Le paris risqué d’assainir les finances publiques sur l’autel de MaPrimeRénov’
Comme le souligne l’article du Monde, les rapports successifs ne cessent de souligner l’importance d’offrir à MaPrimeRénov’ stabilité et visibilité. Un deuxième rabotage en cours d’année frapperait le dispositif d’une onde de choc qui mettrait à mal les trajectoires de rénovations fixées par le Gouvernement. Ne sous-estimons pas l’impact sur la filière qu’aurait une baisse du budget : ralentissement des investissements, baisse de l’intérêt du label RGE, baisse de l’activité industrielle associée… Mais aussi l’impact pour les particuliers : une nouvelle baisse renforcerait la confusion des ménages autour de MaPrimeRénov’, allant jusqu’à les amener à penser que l’aide a disparue.
Si le Gouvernement avait justifié le premier coup de rabot par la baisse des demandes de MaPrimeRénov’, les recettes extrabudgétaires de l’ANAH pourraient être avancées comme motif de nouvelle coupe. D’après un rapport d’information de l’Assemblée nationale publié la semaine dernière3, grâce à la valorisation des CEE, par ses soins, depuis le 1er janvier 2024 pour la rénovation d’ampleur, l’ANAH projetterait des recettes associées de l’ordre de 800 millions d’euros en 2024 grâce aux ventes de CEE. Un financement non mentionné dans les annexes budgétaires à la loi de finances pour 2024 mais qui revient bien de droit aux caisses de l’agence.
Vers une coupe budgétaire de MaPrimeRénov’ en fin d’année ?
Pour l’heure le scénario d’une coupe budgétaire en 2024 de MaPrimeRénov’ n’est pas sur la table. Au contraire : le ministre délégué au Logement, Guillaume Kasbarian, a indiqué au Sénat fin mai que le nombre de dossiers MaPrimeRénov’ déposés en janvier et février 2024 avait chuté de -85%. Pourtant un tel scénario pour le dispositif a bien été anticipé par l’exécutif.
En effet le décret de simplification de MaPrimeRénov’ publié en mars dernier prévoit une disposition nouvelle précisant que « la décision d'octroi de la prime est prise dans la limite des autorisations d'engagement annuelles inscrites au budget de l'agence nationale de l'habitat »4. Concrètement, en cas d’épuisement des crédits 2024 alloués à MaPrimeRénov’ d’ici la fin de l’année, aucune décision d’octroi de l’aide ne pourrait être délivrée d’ici à l’adoption du budget 2025 de l’ANAH.

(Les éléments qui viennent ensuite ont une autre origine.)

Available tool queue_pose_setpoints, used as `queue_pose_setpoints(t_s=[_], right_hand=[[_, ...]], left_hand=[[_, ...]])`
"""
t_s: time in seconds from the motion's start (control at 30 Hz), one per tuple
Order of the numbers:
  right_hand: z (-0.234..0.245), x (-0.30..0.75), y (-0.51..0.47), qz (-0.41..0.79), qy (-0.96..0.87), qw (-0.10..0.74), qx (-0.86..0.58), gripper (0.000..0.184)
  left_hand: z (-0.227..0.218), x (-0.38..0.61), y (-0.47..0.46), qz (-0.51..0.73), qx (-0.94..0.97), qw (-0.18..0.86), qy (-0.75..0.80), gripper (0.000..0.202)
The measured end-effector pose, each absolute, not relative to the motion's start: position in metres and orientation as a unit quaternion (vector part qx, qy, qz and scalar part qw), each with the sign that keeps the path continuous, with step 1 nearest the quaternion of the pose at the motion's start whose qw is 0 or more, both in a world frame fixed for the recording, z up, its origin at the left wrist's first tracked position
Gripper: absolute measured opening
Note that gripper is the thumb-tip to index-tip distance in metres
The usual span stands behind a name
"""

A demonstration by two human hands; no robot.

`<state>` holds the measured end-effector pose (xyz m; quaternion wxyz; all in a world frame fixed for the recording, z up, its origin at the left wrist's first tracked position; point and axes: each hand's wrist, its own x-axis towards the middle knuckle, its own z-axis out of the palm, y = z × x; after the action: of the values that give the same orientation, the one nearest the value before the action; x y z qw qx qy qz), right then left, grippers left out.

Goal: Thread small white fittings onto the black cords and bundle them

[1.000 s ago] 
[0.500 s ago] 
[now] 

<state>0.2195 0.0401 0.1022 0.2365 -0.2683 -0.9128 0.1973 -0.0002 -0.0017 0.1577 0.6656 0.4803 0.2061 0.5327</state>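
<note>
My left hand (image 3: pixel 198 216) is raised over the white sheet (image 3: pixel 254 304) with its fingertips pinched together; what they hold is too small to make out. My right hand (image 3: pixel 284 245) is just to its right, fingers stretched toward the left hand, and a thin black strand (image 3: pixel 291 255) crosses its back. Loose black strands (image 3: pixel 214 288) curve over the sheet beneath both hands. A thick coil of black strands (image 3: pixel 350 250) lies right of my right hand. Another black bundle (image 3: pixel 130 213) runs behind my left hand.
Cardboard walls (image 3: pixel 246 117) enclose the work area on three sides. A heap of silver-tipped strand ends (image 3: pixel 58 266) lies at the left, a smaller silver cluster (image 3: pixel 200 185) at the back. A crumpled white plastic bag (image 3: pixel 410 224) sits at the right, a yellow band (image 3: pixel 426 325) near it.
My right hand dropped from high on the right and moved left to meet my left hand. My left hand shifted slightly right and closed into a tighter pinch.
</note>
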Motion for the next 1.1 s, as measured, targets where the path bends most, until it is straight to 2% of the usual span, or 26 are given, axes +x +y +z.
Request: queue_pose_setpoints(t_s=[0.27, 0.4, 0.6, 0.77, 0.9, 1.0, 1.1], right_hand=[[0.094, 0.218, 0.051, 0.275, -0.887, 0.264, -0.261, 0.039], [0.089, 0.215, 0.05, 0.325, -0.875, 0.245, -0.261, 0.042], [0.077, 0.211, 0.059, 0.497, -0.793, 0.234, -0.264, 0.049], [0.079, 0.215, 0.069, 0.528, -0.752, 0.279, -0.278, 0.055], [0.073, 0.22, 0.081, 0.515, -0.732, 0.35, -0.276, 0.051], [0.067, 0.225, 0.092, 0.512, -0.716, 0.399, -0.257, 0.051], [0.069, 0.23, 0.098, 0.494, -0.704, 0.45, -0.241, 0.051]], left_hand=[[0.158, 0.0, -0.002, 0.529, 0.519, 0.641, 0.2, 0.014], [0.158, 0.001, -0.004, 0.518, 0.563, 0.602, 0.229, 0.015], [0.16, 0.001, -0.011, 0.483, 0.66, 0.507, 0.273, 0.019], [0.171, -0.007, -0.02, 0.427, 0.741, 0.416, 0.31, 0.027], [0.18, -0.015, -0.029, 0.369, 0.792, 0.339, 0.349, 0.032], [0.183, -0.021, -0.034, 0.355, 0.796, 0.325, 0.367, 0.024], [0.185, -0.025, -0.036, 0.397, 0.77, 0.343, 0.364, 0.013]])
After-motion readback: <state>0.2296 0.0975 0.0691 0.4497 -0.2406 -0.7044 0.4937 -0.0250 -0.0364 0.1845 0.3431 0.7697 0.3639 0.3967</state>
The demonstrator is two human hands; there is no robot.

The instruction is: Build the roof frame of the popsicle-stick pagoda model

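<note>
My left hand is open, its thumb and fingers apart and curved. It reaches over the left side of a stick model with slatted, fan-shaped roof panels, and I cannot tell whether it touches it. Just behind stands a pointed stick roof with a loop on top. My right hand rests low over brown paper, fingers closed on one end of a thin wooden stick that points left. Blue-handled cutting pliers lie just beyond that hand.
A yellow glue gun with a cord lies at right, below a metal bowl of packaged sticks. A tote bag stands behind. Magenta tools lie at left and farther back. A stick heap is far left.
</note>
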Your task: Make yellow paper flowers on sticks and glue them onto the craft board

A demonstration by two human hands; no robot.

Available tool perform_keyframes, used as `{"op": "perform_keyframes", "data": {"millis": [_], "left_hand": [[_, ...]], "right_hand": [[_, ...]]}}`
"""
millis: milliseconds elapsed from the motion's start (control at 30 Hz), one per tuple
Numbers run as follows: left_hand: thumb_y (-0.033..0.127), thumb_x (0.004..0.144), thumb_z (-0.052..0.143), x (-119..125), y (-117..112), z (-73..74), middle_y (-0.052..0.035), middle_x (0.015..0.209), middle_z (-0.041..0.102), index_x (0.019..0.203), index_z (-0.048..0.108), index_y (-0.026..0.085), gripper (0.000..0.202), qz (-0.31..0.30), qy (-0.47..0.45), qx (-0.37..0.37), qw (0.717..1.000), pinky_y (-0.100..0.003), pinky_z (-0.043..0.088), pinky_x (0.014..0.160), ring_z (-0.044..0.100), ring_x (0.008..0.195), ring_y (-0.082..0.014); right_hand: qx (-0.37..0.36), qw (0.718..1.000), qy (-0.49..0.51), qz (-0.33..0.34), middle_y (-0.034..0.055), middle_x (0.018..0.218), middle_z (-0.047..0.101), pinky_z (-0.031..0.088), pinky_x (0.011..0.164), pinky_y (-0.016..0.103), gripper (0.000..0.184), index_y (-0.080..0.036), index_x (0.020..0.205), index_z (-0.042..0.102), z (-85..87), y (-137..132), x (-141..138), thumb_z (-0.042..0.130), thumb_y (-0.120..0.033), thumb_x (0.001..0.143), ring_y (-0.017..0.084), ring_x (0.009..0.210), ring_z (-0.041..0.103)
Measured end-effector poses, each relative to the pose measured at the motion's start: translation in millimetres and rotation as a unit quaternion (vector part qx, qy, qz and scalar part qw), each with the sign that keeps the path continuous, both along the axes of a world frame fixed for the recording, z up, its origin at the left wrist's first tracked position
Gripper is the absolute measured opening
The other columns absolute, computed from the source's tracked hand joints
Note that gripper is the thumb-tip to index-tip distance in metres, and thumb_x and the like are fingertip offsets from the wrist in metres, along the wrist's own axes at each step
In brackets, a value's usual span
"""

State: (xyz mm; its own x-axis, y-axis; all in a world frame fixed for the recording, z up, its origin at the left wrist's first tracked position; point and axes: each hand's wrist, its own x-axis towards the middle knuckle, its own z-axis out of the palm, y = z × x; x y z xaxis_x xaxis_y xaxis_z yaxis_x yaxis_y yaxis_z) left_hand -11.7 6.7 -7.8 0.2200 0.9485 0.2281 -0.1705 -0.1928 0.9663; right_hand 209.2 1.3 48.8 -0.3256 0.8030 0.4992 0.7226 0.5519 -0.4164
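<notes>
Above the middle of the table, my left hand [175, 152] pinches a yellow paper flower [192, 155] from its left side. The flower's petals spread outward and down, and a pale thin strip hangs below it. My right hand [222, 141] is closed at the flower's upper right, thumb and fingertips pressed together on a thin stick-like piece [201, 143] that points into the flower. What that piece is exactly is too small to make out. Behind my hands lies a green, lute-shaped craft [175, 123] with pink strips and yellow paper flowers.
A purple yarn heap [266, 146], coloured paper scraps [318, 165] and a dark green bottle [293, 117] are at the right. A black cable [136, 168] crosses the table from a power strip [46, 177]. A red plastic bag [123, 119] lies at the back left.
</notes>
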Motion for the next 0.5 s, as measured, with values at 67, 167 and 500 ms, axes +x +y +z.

Au final, un nouveau rabotage du budget de MaPrimeRénov’ serait donc contreproductif et produirait à long terme l’effet inverse à celui recherché pour les finances publiques. Par ailleurs, en concédant une énième baisse du budget, le Gouvernement admettrait dès le milieu d’année que les objectifs 2024 de rénovation énergétique ne seront pas atteints.
[1] EXCLUSIF - Economies budgétaires : au moins 1 milliard d'effort supplémentaire pour le ministère de l'Ecologie, Les Echos, 7 mai 2024.
[2] De nouvelles coupes budgétaires planent sur le ministère de la transition écologique, Le Monde, 29 mai 2024.
[3] Rapport d’information sur l’évaluation de l’adaptation des logements aux transitions démographiques et environnementales, Comité d’évaluation et de contrôle des politiques publiques, Assemblée nationale, 30 mai 2024.
[4] Article 3 du décret n°2024-249 du 21 mars 2024 modifiant le décret n°2020-26 du 14 janvier 2020 modifié relatif à la prime de transition énergétique.